As the temperature dips in Australia, it definitely feels like soup weather. I was supposed to post this earlier for a friend but since tomorrow is forecasted for possible snow in Canberra, this might be the perfect timing.
Cauliflower and leek soup
Serves 4 (10 minutes prep, 45 minutes cooking time)
Ingredients
- olive oil
- 2 cloves of garlic
- 2 leeks
- 1 head of cauliflower
- 2 cups (500mL) of vegetable stock
- 1/2 cup (125mL)of thickened cream
- salt and pepper
Equipment
- deep pot
- stick blender
Method
- Thinly slice the white part of the leeks (yes it needs to be said for some people)

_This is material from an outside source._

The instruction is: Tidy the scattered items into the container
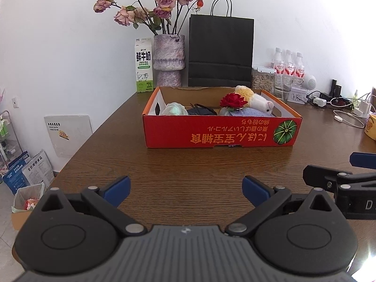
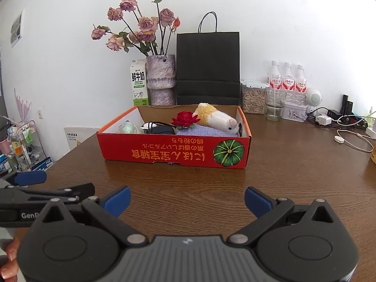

- Heat a pot to medium/high heat
- Add some olive oil and sauté garlic and leeks until translucent
- Add florets of the cauliflower and diced stem to the pot and stir fry for 5 minutes
- Add the vegetable stock
- Bring to boil and then reduce heat to simmer for 30 minutes
- Take off heat and blend the soup with the stick blender until smooth
- Return to low heat, add cream and then salt and pepper to taste
- Ready to serve when it is hot again (but not boiling)
Tips
For a smoky bacon flavour, crisp up 250g diced smoked bacon and blend most of it in step #7. Top with remaining bacon bits when serving.
This is a picture of the bacon version, I didn’t top mine with bacon because I ate the remaining bacon. Let’s keep that a secret between you and me.